6. Communicate with your bank and surety: If you're strategically overbilled for good reasons (mobilization, materials on site, contract terms), document it and explain it. Don't let them discover it in your WIP report and draw their own conclusions.

The Bottom Line

Overbilling is a tool, not a strategy. Used carefully, it can smooth out cash flow and help you manage the timing gaps inherent in construction finance. Used recklessly, it becomes a trap that's almost impossible to escape.

The warning signs are clear: chronic overbilling across most projects, overbilling percentages above 15%, growing overbilling positions quarter over quarter, and reliance on overbilling to fund operations instead of managing it strategically.

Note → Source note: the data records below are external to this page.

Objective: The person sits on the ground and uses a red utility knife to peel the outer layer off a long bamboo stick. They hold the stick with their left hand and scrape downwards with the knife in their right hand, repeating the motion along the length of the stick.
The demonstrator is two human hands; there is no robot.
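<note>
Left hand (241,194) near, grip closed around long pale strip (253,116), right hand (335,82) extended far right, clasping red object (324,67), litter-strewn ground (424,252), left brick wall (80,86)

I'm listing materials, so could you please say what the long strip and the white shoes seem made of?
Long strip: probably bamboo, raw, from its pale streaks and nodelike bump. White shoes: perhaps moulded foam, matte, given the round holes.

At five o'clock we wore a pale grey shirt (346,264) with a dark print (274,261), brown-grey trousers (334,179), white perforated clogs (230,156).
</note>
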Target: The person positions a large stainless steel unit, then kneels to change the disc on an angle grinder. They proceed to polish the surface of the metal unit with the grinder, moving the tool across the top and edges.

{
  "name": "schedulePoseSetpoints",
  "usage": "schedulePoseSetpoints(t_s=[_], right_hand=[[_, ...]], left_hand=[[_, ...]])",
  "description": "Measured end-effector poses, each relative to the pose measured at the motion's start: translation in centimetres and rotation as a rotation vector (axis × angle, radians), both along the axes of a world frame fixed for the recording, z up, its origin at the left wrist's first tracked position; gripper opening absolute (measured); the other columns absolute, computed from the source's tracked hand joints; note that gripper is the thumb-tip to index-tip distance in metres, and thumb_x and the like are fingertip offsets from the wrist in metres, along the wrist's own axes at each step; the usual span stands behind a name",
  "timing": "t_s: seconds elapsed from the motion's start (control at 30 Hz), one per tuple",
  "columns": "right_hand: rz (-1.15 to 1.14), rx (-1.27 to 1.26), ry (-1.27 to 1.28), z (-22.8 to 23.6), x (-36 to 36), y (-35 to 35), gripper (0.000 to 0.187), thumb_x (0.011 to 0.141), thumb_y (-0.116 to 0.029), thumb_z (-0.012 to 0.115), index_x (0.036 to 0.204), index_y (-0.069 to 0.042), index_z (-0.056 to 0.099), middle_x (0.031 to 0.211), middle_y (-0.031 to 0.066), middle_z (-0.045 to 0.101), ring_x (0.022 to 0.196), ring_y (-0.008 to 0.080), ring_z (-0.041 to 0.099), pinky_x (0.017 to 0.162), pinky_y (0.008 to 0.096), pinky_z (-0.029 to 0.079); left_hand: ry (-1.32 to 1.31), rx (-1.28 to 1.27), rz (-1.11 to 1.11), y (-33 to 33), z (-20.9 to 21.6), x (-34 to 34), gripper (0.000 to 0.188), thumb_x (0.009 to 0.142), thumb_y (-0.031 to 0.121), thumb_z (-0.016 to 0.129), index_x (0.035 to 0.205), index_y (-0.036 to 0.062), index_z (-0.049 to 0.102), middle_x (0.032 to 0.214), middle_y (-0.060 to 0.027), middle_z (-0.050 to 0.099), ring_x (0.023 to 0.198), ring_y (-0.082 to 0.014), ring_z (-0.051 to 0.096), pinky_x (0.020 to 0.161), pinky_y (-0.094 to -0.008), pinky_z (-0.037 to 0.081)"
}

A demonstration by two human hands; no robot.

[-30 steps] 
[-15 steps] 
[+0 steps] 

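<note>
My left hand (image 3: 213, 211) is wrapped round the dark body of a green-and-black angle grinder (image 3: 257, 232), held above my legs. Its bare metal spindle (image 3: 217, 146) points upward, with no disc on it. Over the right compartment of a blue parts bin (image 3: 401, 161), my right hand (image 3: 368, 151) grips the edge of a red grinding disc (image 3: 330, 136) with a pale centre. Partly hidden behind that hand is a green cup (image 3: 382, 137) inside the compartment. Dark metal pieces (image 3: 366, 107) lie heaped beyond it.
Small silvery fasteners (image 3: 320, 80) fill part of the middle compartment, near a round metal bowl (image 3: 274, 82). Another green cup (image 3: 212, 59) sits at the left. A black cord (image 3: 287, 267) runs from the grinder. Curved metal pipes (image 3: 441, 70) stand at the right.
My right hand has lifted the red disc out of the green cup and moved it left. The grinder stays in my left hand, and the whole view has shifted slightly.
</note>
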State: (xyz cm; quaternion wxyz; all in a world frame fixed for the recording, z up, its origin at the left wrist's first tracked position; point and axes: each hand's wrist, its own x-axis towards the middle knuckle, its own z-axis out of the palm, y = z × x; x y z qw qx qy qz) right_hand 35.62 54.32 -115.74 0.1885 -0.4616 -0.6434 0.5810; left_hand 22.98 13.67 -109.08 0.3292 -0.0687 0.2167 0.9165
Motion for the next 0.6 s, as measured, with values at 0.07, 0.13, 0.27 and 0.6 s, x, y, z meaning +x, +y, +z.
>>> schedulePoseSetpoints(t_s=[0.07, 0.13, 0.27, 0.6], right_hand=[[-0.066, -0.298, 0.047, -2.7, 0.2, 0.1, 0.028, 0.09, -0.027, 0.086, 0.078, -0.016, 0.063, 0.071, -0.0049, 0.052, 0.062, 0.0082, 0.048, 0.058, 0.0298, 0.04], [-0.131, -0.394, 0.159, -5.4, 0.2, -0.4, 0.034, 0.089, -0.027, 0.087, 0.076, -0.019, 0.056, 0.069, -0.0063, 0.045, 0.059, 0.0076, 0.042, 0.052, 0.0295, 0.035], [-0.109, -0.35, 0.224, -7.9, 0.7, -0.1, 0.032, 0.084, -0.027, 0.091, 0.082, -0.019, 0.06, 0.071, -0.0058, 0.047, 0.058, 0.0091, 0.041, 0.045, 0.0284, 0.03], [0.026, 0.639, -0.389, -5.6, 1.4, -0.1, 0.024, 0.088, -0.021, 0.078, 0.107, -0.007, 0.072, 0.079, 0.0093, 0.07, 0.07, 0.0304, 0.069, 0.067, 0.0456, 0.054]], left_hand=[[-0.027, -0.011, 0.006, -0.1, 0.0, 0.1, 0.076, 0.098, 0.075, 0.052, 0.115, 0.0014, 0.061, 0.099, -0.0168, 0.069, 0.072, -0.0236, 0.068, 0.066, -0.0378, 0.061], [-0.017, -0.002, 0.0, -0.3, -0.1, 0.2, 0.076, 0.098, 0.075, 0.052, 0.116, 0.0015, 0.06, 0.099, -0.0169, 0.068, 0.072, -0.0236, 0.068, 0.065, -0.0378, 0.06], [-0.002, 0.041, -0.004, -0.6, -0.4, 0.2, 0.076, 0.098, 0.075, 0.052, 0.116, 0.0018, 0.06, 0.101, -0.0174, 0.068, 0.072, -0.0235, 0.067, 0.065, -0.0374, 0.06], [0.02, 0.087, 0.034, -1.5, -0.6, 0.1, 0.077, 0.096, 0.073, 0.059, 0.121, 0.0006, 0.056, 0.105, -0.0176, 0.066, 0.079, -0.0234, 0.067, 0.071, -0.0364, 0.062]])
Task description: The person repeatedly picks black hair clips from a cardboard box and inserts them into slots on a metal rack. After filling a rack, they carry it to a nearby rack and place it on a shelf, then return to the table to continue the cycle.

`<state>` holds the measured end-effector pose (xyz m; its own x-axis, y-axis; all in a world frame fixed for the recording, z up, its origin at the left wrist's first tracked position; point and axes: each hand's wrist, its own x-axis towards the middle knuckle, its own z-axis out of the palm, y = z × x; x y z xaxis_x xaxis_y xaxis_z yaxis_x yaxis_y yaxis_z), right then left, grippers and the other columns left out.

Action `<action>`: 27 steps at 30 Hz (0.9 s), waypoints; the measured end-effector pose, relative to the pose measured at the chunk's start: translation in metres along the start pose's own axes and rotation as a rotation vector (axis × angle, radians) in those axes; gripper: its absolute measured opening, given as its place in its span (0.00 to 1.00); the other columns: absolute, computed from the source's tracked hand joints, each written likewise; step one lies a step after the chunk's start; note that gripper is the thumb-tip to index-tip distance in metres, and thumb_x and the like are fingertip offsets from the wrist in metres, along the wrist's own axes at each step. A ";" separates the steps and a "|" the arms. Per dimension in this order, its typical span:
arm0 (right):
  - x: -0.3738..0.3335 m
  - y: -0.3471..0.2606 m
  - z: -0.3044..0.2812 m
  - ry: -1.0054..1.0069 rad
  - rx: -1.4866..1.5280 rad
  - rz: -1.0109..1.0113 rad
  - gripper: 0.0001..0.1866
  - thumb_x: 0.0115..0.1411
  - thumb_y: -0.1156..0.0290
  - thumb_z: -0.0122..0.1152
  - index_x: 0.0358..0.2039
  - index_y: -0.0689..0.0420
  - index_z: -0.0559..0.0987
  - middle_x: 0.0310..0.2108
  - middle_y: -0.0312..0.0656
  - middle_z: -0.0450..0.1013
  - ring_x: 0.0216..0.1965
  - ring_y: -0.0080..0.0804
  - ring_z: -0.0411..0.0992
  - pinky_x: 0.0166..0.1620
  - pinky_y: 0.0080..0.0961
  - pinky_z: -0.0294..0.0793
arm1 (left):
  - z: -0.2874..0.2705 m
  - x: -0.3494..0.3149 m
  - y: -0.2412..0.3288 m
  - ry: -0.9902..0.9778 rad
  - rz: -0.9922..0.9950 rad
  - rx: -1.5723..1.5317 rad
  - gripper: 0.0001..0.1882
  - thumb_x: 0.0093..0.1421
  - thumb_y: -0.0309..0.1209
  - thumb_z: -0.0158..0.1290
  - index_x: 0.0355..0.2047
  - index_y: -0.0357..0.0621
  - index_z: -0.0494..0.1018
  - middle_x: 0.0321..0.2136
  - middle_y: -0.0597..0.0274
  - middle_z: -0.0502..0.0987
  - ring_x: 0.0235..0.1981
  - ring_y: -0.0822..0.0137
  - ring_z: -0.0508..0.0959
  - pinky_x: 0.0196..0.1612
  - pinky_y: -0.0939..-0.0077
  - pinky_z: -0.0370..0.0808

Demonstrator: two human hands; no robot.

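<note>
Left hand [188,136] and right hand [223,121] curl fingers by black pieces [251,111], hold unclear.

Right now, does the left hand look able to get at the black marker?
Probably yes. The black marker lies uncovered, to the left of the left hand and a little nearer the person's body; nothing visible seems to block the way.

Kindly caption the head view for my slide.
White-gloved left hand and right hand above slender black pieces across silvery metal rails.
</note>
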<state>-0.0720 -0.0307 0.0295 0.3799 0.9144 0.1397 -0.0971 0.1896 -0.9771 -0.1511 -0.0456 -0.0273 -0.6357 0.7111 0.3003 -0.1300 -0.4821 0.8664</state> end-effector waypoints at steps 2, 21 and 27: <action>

If you see those signs in your company, it's time to make a change. Bring your projects back to matched or slightly underbilled. Build a 13-week cash flow forecast that doesn't assume you can keep overbilling indefinitely. Set hard caps on overbilling percentages and enforce them.

Because the cash flowing in today from overbilled projects is work you'll have to deliver tomorrow with no new cash coming in. For the full picture on managing your WIP position, see our Complete Guide to WIP Reporting. And when tomorrow arrives, you'd better have a plan that doesn't involve borrowing from the next project to pay for this one.

That's not cash flow management. That's a Ponzi scheme with a hard deadline. And in construction, the deadline always comes faster than you think.